### Exercise brief:
Entries follow. Set all of them down as they stand.

### Material provided:
===============

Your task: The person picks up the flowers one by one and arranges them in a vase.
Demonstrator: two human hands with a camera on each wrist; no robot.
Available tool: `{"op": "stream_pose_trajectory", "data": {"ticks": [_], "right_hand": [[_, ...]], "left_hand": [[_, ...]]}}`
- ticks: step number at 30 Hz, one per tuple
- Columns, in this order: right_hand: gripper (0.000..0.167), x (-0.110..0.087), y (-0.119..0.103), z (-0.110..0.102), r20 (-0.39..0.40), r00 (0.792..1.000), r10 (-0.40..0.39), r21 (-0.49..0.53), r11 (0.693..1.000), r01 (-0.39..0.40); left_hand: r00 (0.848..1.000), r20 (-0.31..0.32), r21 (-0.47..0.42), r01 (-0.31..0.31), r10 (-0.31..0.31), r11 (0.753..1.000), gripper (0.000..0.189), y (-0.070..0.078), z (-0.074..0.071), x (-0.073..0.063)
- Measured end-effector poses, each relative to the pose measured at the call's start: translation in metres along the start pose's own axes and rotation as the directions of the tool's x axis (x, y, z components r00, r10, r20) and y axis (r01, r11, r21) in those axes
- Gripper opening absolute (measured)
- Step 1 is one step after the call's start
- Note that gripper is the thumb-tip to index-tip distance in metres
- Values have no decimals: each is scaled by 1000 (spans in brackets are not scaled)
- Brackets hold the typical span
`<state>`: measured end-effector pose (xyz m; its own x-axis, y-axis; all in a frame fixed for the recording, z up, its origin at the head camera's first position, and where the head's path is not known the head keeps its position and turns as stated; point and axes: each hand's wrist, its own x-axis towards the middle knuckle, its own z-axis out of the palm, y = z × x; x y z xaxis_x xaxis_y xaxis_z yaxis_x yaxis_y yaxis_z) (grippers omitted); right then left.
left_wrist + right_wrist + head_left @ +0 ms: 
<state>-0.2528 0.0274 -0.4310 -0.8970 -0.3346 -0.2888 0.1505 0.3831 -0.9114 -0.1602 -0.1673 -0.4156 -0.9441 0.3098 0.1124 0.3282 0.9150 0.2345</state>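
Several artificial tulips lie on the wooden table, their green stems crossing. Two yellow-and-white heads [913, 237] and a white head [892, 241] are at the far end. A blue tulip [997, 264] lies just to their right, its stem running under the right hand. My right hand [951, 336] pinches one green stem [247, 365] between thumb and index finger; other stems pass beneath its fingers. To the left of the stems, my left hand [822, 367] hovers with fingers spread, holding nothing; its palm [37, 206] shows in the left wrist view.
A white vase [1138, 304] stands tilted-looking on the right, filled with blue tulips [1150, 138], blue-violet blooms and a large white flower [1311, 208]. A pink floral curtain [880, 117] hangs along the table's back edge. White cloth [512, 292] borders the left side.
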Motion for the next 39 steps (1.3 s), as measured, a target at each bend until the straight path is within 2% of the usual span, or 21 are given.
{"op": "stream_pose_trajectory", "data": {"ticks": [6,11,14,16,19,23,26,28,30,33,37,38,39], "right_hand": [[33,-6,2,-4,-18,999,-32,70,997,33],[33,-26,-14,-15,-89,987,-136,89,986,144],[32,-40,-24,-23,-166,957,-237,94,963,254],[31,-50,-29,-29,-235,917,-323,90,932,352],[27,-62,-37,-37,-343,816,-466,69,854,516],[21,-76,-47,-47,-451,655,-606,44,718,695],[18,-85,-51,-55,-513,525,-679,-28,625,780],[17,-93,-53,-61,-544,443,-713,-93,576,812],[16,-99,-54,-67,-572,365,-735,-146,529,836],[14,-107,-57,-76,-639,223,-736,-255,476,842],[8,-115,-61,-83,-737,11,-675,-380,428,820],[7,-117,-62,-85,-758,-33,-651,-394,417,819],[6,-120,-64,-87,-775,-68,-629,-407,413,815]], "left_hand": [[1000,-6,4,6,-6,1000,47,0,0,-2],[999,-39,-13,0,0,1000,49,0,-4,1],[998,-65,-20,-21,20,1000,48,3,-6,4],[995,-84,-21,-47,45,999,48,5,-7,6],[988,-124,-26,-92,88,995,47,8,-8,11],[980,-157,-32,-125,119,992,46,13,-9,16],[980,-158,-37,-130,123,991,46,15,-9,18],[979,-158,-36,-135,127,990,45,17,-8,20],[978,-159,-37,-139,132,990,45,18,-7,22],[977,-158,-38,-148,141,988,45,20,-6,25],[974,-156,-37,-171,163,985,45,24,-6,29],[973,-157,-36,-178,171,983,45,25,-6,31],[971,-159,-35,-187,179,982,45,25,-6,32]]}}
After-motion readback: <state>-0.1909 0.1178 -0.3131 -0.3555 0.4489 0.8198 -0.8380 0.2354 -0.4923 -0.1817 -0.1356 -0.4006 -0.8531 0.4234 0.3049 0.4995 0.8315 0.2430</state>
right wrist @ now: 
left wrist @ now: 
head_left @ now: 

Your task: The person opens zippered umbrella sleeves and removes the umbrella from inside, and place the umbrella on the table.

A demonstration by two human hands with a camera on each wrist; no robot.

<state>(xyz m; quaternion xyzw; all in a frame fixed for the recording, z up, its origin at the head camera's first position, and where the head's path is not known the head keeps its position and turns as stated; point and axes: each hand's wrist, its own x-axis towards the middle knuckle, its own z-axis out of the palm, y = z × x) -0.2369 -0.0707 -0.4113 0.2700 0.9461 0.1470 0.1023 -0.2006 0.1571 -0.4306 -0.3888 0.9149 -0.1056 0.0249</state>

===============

### Exercise solution:
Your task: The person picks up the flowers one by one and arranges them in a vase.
Demonstrator: two human hands with a camera on each wrist; no robot.
Available tool: `{"op": "stream_pose_trajectory", "data": {"ticks": [_], "right_hand": [[_, ...]], "left_hand": [[_, ...]]}}`
- ticks: step number at 30 Hz, one per tuple
- Columns, in this order: right_hand: gripper (0.000..0.167), x (-0.110..0.087), y (-0.119..0.103), z (-0.110..0.102), r20 (-0.39..0.40), r00 (0.792..1.000), r10 (-0.40..0.39), r21 (-0.49..0.53), r11 (0.693..1.000), r01 (-0.39..0.40); left_hand: r00 (0.848..1.000), r20 (-0.31..0.32), r21 (-0.47..0.42), r01 (-0.31..0.31), r10 (-0.31..0.31), r11 (0.753..1.000), gripper (0.000..0.189), y (-0.070..0.078), z (-0.074..0.071), x (-0.073..0.063)
- Measured end-effector poses, each relative to the pose measured at the call's start: translation in metres along the start pose's own axes and rotation as the directions of the tool's x axis (x, y, z components r00, r10, r20) and y axis (r01, r11, r21) in those axes
- Gripper opening absolute (measured)
- Step 1 is one step after the call's start
- Note that gripper is the thumb-tip to index-tip distance in metres
- Values have no decimals: each is scaled by 1000 (spans in brackets are not scaled)
- Brackets hold the typical span
`<state>`: measured end-effector pose (xyz m; its own x-axis, y-axis; all in a frame fixed for the recording, z up, its origin at the head camera's first position, and where the head's path is not known the head keeps its position and turns as stated; point and axes: each hand's wrist, its own x-axis towards the middle knuckle, its own z-axis out of the palm, y = z × x; x y z xaxis_x xaxis_y xaxis_z yaxis_x yaxis_y yaxis_z) (grippers omitted); right then left.
left_wrist + right_wrist + head_left @ +0 ms: 
<state>-0.2528 0.0274 -0.4310 -0.8970 -0.3346 -0.2888 0.1505 0.3831 -0.9114 -0.1602 -0.1673 -0.4156 -0.9441 0.3098 0.1124 0.3282 0.9150 0.2345</state>
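Several artificial tulips lie on the wooden table, their green stems crossing. Two yellow-and-white heads [913, 237] and a white head [892, 241] are at the far end. A blue tulip [997, 264] lies just to their right, its stem running under the right hand. My right hand [951, 336] pinches one green stem [247, 365] between thumb and index finger; other stems pass beneath its fingers. To the left of the stems, my left hand [822, 367] hovers with fingers spread, holding nothing; its palm [37, 206] shows in the left wrist view.
A white vase [1138, 304] stands tilted-looking on the right, filled with blue tulips [1150, 138], blue-violet blooms and a large white flower [1311, 208]. A pink floral curtain [880, 117] hangs along the table's back edge. White cloth [512, 292] borders the left side.
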Motion for the next 39 steps (1.3 s), as measured, a target at each bend until the straight path is within 2% of the usual span, or 21 are given.
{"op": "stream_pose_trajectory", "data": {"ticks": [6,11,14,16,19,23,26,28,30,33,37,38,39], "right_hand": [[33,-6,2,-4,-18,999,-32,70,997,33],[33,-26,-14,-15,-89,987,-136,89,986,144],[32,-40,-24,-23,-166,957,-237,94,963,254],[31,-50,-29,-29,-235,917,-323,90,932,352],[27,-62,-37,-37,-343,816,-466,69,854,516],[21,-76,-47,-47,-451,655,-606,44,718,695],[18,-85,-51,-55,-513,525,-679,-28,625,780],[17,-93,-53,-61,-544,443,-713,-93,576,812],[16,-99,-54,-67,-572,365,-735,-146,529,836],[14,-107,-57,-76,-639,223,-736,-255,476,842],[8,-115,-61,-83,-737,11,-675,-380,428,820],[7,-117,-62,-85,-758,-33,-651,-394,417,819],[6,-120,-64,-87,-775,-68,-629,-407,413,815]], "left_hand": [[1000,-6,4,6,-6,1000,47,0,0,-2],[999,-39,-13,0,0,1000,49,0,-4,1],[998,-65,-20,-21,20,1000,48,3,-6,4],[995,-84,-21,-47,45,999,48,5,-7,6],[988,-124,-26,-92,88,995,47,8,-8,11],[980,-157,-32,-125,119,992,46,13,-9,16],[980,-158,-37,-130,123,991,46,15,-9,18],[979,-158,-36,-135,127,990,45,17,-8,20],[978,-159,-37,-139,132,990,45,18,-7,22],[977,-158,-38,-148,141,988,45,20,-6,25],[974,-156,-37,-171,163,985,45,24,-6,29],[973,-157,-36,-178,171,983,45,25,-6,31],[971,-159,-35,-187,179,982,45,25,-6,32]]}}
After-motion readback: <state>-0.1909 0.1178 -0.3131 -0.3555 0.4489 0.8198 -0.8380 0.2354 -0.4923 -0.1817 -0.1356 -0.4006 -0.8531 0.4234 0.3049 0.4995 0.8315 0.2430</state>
right wrist @ now: 
left wrist @ now: 
head_left @ now: 

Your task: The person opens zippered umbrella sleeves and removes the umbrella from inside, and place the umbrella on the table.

A demonstration by two human hands with a camera on each wrist; no robot.

<state>(xyz m; quaternion xyzw; all in a frame fixed for the recording, z up, its origin at the head camera's first position, and where the head's path is not known the head keeps its position and turns as stated; point and axes: each hand's wrist, its own x-axis towards the middle knuckle, its own z-axis out of the palm, y = z × x) -0.2369 -0.0707 -0.4113 0.2700 0.9461 0.1470 0.1023 -0.2006 0.1571 -0.4306 -0.3888 0.9149 -0.1056 0.0249</state>

This answer is complete as written.